* _Problem statement_:
Copy each line of the listing below exactly and drop the images.

---- The data

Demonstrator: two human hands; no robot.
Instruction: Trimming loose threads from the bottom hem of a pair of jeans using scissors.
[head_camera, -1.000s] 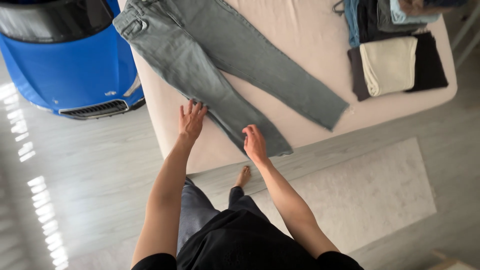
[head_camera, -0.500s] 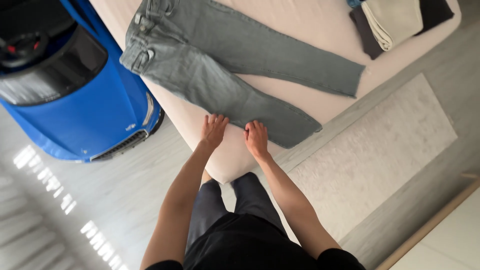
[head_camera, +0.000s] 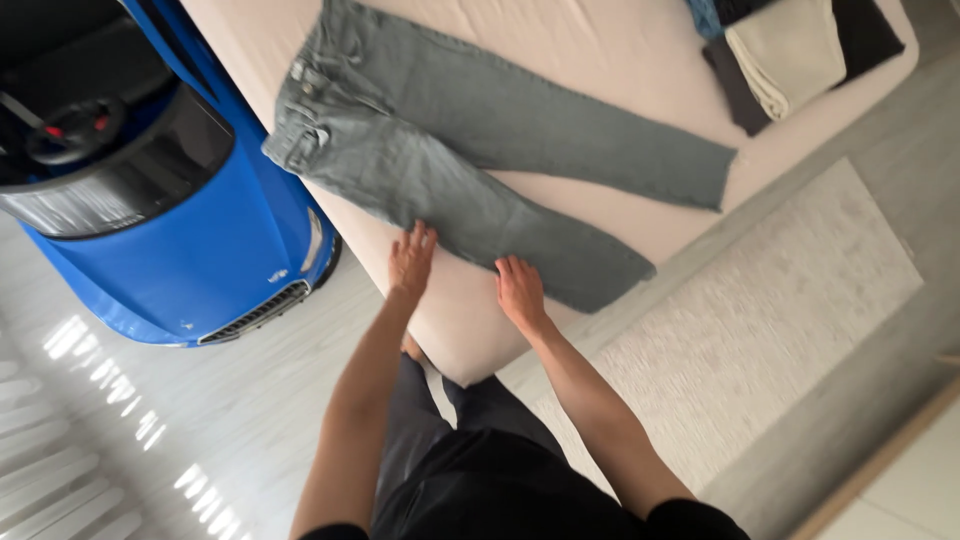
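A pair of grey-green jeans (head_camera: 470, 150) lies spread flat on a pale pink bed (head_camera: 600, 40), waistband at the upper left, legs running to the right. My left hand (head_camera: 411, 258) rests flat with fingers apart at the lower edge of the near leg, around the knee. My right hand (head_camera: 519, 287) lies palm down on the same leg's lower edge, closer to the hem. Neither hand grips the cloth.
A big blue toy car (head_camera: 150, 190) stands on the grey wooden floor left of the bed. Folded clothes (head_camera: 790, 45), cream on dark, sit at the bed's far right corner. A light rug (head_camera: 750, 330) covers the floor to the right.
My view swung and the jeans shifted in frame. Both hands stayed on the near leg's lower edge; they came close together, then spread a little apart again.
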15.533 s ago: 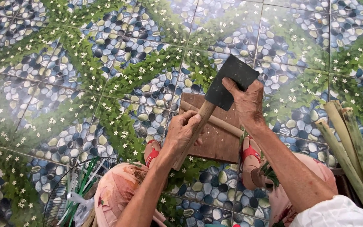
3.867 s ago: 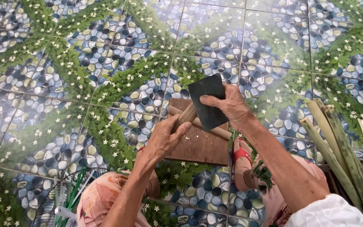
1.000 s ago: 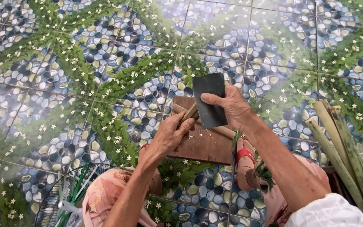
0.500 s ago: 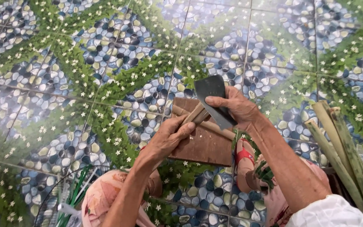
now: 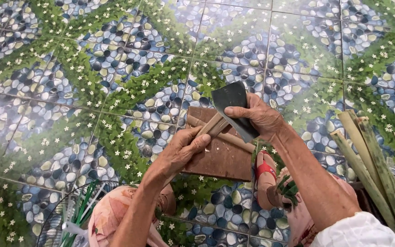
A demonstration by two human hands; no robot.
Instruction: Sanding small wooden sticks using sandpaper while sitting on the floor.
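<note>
One view only, from the camera on the person's head, and it looks steeply down, almost straight at the tiled floor (image 5: 115, 68) with its pebble-and-flower pattern. It sits close: the forearms come in from the bottom edge, the left hand (image 5: 181, 148) and right hand (image 5: 257, 116) meet just right of centre, above the brown wooden board (image 5: 220, 160). The knees and a red-strapped sandal (image 5: 264, 169) lie at the lower edge, right under the lens. Green stalks (image 5: 371, 164) cut off at the right border, a wire basket (image 5: 65, 215) clipped at the bottom left. Floor fills the whole top half; no second view to share with
</note>
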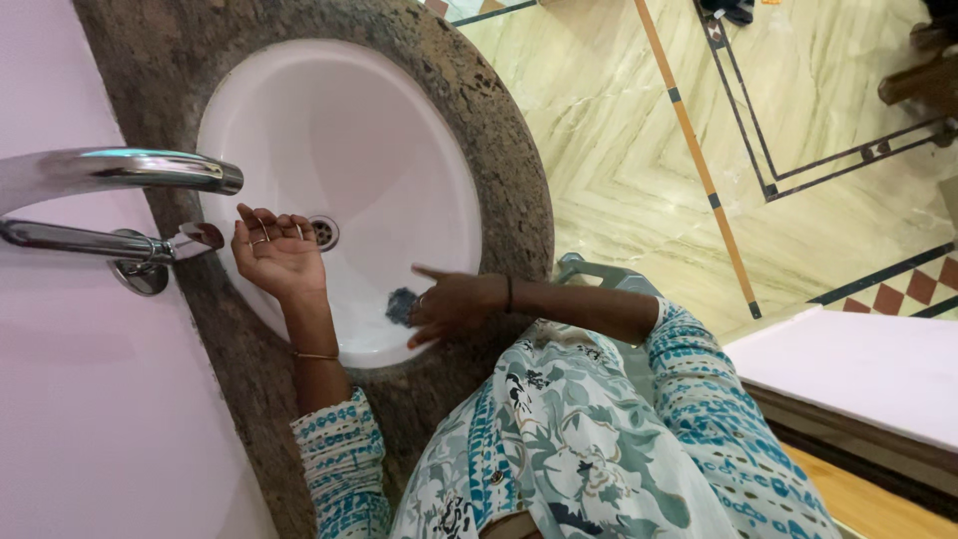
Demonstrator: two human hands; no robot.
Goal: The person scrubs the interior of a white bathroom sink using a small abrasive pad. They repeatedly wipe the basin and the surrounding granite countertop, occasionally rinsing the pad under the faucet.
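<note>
Head view: left hand cupped, empty, beneath chrome spout; right hand pinching dark scrubber against white basin wall. Risk: loose pinch, scrubber sliding toward drain.

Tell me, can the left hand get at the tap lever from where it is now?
Probably yes. The left hand is cupped, palm up, right beside the tap lever, with nothing between them. The right hand is apart, over a dark scrubber.
</note>
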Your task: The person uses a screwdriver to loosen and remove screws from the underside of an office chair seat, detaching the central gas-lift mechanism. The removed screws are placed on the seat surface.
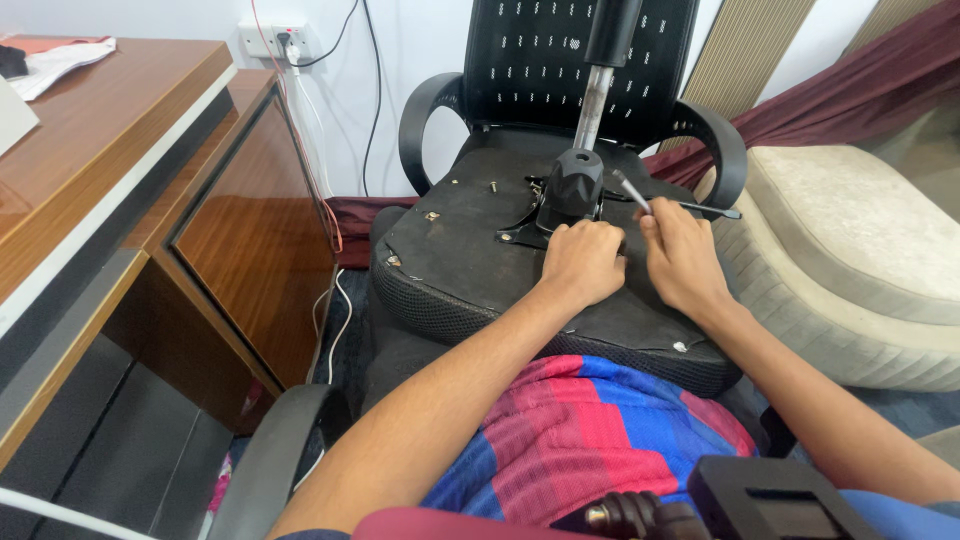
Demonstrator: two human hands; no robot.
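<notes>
an office chair lies overturned, the flat matte black underside of its seat [470, 250] facing up, ringed by a padded mesh edge. near the middle a black moulded mechanism housing [572, 188] stands on the underside, with a smooth metal gas cylinder [592, 105] rising from it. the left hand [583, 262] rests as a loose fist at the housing's base; what it grips, i cannot tell. the right hand [680, 255] is closed around a thin grey metal tool [632, 190], tilted up just beside the housing. a loose screw [493, 185] lies on the bare left part of the underside. curved black armrests [425, 120] flank the seat. a glossy wood cabinet [250, 230] stands close on the left, a cream cushioned seat [860, 230] close on the right.
</notes>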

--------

* _Solution_:
Demonstrator: two human hands; no robot.
Instruction: Trimming loose threads from the bottom hem of a pair of jeans using scissors.
[head_camera, -1.000s] 
[head_camera, -0.500s] 
[head_camera, +0.000s] 
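A pair of grey-green jeans (head_camera: 470, 150) lies spread flat on a pale pink bed (head_camera: 600, 40), waistband at the upper left, legs running to the right. My left hand (head_camera: 411, 258) rests flat with fingers apart at the lower edge of the near leg, around the knee. My right hand (head_camera: 519, 287) lies palm down on the same leg's lower edge, closer to the hem. Neither hand grips the cloth.
A big blue toy car (head_camera: 150, 190) stands on the grey wooden floor left of the bed. Folded clothes (head_camera: 790, 45), cream on dark, sit at the bed's far right corner. A light rug (head_camera: 750, 330) covers the floor to the right.
My view swung and the jeans shifted in frame. Both hands stayed on the near leg's lower edge; they came close together, then spread a little apart again.
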15.533 s ago: 
3.867 s ago: 
1.000 s ago: 
0.500 s ago: 
now: 
A demonstration by two human hands; no robot.
Instruction: Sanding small wooden sticks using sandpaper while sitting on the floor.
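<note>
One view only, from the camera on the person's head, and it looks steeply down, almost straight at the tiled floor (image 5: 115, 68) with its pebble-and-flower pattern. It sits close: the forearms come in from the bottom edge, the left hand (image 5: 181, 148) and right hand (image 5: 257, 116) meet just right of centre, above the brown wooden board (image 5: 220, 160). The knees and a red-strapped sandal (image 5: 264, 169) lie at the lower edge, right under the lens. Green stalks (image 5: 371, 164) cut off at the right border, a wire basket (image 5: 65, 215) clipped at the bottom left. Floor fills the whole top half; no second view to share with
</note>
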Demonstrator: two human hands; no robot.
Goal: The person scrubs the interior of a white bathroom sink using a small abrasive pad. They repeatedly wipe the basin and the surrounding granite countertop, occasionally rinsing the pad under the faucet.
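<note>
Head view: left hand cupped, empty, beneath chrome spout; right hand pinching dark scrubber against white basin wall. Risk: loose pinch, scrubber sliding toward drain.

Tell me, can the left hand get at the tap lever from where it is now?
Probably yes. The left hand is cupped, palm up, right beside the tap lever, with nothing between them. The right hand is apart, over a dark scrubber.
</note>
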Your task: The person uses a screwdriver to loosen and remove screws from the underside of an office chair seat, detaching the central gas-lift mechanism. The removed screws are placed on the seat surface.
Demonstrator: two human hands; no robot.
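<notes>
an office chair lies overturned, the flat matte black underside of its seat [470, 250] facing up, ringed by a padded mesh edge. near the middle a black moulded mechanism housing [572, 188] stands on the underside, with a smooth metal gas cylinder [592, 105] rising from it. the left hand [583, 262] rests as a loose fist at the housing's base; what it grips, i cannot tell. the right hand [680, 255] is closed around a thin grey metal tool [632, 190], tilted up just beside the housing. a loose screw [493, 185] lies on the bare left part of the underside. curved black armrests [425, 120] flank the seat. a glossy wood cabinet [250, 230] stands close on the left, a cream cushioned seat [860, 230] close on the right.
</notes>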

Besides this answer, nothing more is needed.